As I described in my previous post, a thin front-end to the XSL stylesheets was needed. For the purposes of running inside of the browser, the front-end would need to be written in JavaScript. It would have been possible, however, to write a separate front-end in a different language (bash, Java, or anything else), for the purposes of running outside of the browser. A design decision needed to be made, then, regarding how the front-end should be implemented:

  • Implement one unified front-end, written in JavaScript, which relies on modules which provide portable API’s, and provide implementations of these API’s that vary between environments.
  • Implement multiple front-ends, for browser and server environments.

I decided that, with respect to maintainability, it would be easier to maintain one front-end, written in one language, rather than two front-ends in different languages, and so I chose the first option. This worked well, but I’m not yet completely happy with the result, as I have code for Rhino and code for the browser mixed together in the same mdoule. This means that code for Rhino is downloaded to the browser, even though it is never called (see Transformer.js for an example of this). The same is true for code that targets IE versus other browsers. I believe I’ve thought of a way to use RequireJS to selectively download platform-specific modules, and this is an optimization that I’ll make in the near future.

In-Browser Demo

The result of this work can be seen in this demo site I threw together:

http://live.echo-flow.com/scxml-js/demo/sandbox/sandbox.html

This demo provides a very crude illustration of what a browser-based Graphical User Interface to the compiler might look like. It takes SCXML as input (top-most textarea), compiles it to JavaScript code (lower-left textarea, read-only), and then allows simulation from the console (bottom-right textarea and text input). For convenience, the demo populates the SCXML input textarea with the KitchenSink executable content example. I’ve tested it in IE8, Safari 5, Chrome 5, Firefox 3.5. It works best in Chrome and Firefox. I haven’t been testing in Opera, but I’m going to start soon.

Future Work

The past three weeks was spent porting and refactoring, which was necessary to facilitate future progress, and now there’s lots to do going forward. My feeling is that it’s now time to get back to the main work, which is adding important features to the compiler, starting with functionality still missing from the current implementation of the core module:

https://issues.apache.org/jira/browse/SCXML-137

I’m going to be presenting this work at the SVG Open 2010 conference at the end of August, so I’m also keen to prepare some new, compelling demos that will really illustrate the power of Statecharts on the web.

June 6th, 2010

Google Summer of Code 2010, Project Update 1

I’m two weeks into my Google Summer of Code project, and decided it was time to write the first update describing the work I’ve done, and the work I will do.

Project Overview

First a quick overview of what my project is, what it does, why one might care about it. The SCXML Code Generation Framework, JavaScript Edition project (SCXMLcgf/js) centers on the development of a particular tool, the purpose of which is to accelerate the development of rich Web-based User Interfaces. The idea behind it is that there is a modelling language, called Statecharts, which is very good at describing dynamic behaviour of objects, and can be used for describing rich UI behaviour as well. The tool I’m developing, then, is a Statechart-to-JavaScript compiler, which takes as input Statechart models as SCXML documents, and compiles them to executable JavaScript code, which can then be used in the development of complex Web UIs.

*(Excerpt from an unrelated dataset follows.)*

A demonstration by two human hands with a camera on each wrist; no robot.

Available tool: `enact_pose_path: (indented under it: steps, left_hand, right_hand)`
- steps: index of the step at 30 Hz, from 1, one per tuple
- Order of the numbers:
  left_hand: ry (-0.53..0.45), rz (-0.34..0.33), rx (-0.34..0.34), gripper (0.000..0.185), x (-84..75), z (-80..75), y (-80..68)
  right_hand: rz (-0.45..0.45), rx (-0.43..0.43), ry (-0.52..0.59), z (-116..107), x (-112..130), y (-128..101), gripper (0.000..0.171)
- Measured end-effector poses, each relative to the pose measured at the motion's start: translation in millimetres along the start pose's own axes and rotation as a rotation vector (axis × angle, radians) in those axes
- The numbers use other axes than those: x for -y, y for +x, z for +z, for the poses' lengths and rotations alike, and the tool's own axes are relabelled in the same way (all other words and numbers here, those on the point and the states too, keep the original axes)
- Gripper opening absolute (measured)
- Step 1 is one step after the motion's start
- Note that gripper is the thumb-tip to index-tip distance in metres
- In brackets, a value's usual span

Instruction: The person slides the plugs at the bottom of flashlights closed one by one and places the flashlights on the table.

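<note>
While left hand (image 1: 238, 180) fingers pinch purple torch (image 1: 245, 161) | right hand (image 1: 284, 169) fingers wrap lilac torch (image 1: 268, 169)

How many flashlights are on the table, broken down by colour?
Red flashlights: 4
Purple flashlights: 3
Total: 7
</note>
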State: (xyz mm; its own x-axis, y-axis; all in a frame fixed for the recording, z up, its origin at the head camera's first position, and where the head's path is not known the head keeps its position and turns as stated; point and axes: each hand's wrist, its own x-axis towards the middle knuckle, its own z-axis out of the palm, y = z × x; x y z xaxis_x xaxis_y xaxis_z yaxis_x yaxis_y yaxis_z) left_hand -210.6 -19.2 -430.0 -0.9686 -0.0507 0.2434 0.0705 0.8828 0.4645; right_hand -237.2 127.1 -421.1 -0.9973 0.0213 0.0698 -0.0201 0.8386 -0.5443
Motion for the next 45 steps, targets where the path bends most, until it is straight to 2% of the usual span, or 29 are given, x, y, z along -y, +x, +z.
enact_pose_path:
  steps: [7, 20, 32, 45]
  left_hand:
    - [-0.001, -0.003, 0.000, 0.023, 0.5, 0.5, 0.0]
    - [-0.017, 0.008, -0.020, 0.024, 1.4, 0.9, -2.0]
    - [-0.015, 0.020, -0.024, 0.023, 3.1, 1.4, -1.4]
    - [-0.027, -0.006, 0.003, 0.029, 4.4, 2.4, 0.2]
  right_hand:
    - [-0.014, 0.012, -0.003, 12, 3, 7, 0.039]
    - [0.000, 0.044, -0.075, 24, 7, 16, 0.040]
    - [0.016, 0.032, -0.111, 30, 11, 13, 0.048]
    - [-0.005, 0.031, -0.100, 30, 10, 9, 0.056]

I’m currently developing this tool under the auspices of the Apache Foundation during this year’s Google Summer of Code. For more information on it, you could read my GSoC project proposal here, or even check out the code here.

Week 1 Overview

As I said above, I’m now two weeks into the project. I had already done some work on this last semester, so I’ve been adding in support for additional modules described in the SCXML specification. In Week 1, I added basic support for the Script Module. I wrote some tests for this, and it seemed to work well, so I checked it in.

Difficulties with E4X

I had originally written SCXMLcgf/js entirely JavaScript, targeting the Mozilla Rhino JavaScript implementation. One feature that Rhino offers is the E4X language extension to JavaScript. E4X was fantastic for rapidly developing my project. It was particularly useful over standard JavaScript in terms of providing an elegant syntax for: templating (multiline strings with embedded parameters, and regular JavaScript scoping rules), queries against the XML document structure (very similar to XPath), and easy manipulation of that structure.

These language features allowed me to write my compiler in a very declarative style: I would execute transformations on the input SCXML document, then query the resulting structure and and pass it into templates which generated code in a top-down fashion. I leveraged E4X’s language features heavily throughout my project, and was very productive.

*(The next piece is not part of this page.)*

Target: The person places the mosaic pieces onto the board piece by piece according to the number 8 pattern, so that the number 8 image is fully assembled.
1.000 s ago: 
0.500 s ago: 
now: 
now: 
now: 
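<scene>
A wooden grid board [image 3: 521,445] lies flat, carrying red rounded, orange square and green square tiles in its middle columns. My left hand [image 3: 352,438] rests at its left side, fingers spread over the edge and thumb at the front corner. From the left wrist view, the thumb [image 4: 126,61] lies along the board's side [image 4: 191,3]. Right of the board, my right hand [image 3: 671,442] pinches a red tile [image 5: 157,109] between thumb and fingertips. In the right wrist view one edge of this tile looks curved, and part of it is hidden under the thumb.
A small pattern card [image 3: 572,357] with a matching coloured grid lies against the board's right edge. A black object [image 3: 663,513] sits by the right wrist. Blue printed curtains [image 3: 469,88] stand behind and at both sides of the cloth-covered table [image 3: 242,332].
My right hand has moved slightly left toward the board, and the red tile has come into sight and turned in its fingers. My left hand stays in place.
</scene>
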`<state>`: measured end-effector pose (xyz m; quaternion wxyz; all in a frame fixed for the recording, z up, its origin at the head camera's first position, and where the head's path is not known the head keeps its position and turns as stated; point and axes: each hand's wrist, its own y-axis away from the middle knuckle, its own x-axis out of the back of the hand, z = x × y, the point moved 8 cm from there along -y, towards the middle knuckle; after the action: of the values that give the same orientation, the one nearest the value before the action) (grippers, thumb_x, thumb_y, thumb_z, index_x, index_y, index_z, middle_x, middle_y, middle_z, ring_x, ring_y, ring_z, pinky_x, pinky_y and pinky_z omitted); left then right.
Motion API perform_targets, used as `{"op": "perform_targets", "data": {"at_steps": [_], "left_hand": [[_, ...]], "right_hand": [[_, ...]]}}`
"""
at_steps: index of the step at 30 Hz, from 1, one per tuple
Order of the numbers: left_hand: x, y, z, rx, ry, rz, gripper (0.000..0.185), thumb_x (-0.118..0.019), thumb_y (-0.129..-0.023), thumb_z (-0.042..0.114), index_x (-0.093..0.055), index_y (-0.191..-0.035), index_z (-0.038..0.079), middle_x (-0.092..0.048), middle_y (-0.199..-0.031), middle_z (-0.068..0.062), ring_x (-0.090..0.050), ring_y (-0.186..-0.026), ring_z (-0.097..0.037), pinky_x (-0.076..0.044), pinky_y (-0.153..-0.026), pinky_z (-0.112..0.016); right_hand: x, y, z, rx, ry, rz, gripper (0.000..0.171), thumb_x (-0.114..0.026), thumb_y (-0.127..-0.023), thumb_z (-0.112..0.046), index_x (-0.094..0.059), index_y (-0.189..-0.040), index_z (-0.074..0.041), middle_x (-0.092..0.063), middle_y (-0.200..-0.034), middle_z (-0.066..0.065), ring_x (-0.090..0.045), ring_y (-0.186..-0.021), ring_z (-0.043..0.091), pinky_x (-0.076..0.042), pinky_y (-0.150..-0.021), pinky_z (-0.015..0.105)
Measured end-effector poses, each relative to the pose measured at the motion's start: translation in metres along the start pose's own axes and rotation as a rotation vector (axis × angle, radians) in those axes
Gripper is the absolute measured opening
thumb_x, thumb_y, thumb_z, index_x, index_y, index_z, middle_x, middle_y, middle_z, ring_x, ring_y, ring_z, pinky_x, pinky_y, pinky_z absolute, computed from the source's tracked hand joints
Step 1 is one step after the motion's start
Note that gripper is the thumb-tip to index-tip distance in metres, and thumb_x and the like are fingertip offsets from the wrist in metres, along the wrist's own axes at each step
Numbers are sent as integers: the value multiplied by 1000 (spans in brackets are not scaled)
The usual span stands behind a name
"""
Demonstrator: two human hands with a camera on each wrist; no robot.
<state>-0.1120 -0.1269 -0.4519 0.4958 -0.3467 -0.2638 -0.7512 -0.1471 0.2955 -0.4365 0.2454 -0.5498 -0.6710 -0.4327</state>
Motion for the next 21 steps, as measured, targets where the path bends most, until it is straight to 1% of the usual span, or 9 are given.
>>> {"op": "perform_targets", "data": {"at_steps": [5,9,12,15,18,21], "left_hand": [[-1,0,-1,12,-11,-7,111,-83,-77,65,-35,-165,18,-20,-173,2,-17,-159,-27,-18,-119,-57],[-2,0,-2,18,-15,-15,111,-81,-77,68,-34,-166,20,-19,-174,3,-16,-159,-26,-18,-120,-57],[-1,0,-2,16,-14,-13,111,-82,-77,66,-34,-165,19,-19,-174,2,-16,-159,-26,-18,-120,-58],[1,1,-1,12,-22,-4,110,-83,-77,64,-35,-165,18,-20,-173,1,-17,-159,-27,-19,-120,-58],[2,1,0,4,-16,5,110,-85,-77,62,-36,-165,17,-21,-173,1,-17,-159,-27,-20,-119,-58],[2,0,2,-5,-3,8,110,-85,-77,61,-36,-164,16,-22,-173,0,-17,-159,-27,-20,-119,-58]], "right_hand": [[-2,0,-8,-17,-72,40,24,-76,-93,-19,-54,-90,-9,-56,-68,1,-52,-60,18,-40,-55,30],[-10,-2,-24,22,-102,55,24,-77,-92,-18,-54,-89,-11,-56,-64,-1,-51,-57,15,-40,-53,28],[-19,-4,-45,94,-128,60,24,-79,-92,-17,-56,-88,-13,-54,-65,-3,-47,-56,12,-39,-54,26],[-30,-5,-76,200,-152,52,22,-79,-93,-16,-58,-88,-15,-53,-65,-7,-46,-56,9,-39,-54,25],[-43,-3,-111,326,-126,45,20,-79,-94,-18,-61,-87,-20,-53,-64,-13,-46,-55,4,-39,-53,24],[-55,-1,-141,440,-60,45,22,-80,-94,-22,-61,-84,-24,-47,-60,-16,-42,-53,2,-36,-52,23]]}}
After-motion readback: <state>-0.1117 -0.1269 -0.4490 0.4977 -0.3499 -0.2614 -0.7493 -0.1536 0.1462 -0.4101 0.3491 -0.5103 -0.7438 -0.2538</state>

Unfortunately, during Week 1, I ran into some difficulties with E4X. There was some weirdness involving namespaces, and some involving scoping. This wasn’t entirely surprising, as the Rhino implementation of E4X has not always felt very robust to me. Right out of the box, there is a bug that prevents one from parsing XML files with XML declarations, and I have encountered other problems as well. In any case, I lost an afternoon to this problem, and decided that I needed to begin to remove SCXMLcgf/js’s E4X dependencies sooner rather than later.

I had known that it would eventually be necessary to move away from E4X for portability reasons, as it would be desirable to be able to run the SCXMLcgf/js in the browser environment, including non-Mozilla browsers. There are a number of reasons for this, including the possibility of using the compiler as a JIT compiler, and the possibility of providing a browser-based environment for Statechart development. Given the problems I had had with E4X in Week 1, I decided to move this task up in my schedule, and deal with it immediately.

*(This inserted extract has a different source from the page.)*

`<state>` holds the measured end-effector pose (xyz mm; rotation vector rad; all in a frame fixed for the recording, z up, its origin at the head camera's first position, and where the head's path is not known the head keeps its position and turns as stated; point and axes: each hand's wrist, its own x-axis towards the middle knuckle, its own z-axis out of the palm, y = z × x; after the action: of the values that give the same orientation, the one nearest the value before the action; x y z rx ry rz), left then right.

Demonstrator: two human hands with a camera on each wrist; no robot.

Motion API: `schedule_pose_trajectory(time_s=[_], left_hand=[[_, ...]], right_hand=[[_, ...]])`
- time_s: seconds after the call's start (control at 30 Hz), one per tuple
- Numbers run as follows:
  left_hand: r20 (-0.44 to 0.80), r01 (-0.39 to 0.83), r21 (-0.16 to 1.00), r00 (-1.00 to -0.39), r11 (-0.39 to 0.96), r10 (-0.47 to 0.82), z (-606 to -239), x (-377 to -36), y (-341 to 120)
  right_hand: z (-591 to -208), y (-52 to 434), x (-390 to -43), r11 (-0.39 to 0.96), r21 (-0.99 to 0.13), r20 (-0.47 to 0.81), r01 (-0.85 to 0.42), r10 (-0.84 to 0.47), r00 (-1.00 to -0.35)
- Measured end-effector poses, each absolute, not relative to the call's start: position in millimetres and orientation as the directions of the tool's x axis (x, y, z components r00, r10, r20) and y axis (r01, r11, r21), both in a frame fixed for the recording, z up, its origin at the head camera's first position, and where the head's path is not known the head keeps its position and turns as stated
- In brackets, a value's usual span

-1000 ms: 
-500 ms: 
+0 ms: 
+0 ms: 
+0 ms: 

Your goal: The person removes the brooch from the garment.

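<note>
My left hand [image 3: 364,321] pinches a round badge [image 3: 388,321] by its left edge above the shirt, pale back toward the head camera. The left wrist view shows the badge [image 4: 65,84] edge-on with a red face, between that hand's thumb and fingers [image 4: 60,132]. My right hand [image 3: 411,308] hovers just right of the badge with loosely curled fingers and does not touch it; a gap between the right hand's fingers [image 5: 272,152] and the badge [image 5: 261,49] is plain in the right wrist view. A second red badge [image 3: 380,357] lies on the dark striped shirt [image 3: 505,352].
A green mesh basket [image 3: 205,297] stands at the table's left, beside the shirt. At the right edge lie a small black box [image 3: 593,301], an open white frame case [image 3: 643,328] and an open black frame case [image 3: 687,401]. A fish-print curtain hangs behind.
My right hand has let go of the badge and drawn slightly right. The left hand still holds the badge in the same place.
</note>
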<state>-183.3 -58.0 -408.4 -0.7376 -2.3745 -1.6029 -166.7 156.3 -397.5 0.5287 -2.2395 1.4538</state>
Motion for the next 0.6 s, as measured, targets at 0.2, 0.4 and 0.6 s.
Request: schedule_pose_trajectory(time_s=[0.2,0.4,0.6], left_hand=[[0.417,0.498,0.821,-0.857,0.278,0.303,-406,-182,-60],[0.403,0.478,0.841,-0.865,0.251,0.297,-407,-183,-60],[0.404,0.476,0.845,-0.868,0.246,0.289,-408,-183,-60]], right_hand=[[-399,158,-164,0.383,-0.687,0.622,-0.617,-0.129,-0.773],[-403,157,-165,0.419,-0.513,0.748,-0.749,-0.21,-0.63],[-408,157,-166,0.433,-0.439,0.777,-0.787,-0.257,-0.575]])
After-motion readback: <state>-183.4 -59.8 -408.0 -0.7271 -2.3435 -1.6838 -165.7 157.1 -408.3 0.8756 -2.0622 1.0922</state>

So, for Week 2, I’ve been porting most of my code to XSLT.

Justification for Targeting XSLT

At the beginning of Week 2, I knew I needed to migrate away from E4X, but it wasn’t clear what the replacement technology should be. So, I spent a lot of time thinking about SCXMLcgf/js, its architecture, and the requirements that this imposes on the technology.

The architecture of SCXMLcgf/js can be broken into three main components:

  • Front End: Takes in arguments, possibly passed in from the command-line, and passes these in as options to the IR Compiler and the Code Generator.
  • IR Compiler: Analyzes the given SCXML document, and creates an Intermediate Representation (IR) that is easy to generate code from.
  • Code Generator: Generates code from a given SCXML IR. May have multiple backend modules that target different programming languages (it currently only targets JavaScript), and different Statechart implementation techniques (it currently targets three different techniques).

My goal for Week 2 was just to eliminate E4X dependencies in the Code Generator component. The idea behind this component is that its modules should only be used for templating. The primary goal of these template modules is that they should be easy to read, understand, and maintain. In my opinion, this means that templates should not contain procedural programming logic.

Moreover, I came up with other precise feature requirements for a templating system, based on my experience from the first implementation of SCXMLcgf/js:

  • must be able to run under Rhino or the browser
  • multiline text
  • variable substitution
  • iteration (loops)
  • if/else blocks
  • Mechanisms to facilitate Don’t Repeat Yourself (DRY)
    • Something like function modularity, where you separate templates into named regions.
    • Something like inheritance, where a template can import other templates, and override functionality in the parent template.

Because I’m very JavaScript-oriented, I first looked into templating systems implemented in JavaScript. JavaScript templating systems are more plentiful than I had expected. Unfortunately, I did not find any that fulfilled all of the above requirements. I won’t link to any, as I ultimately chose not to go down this route.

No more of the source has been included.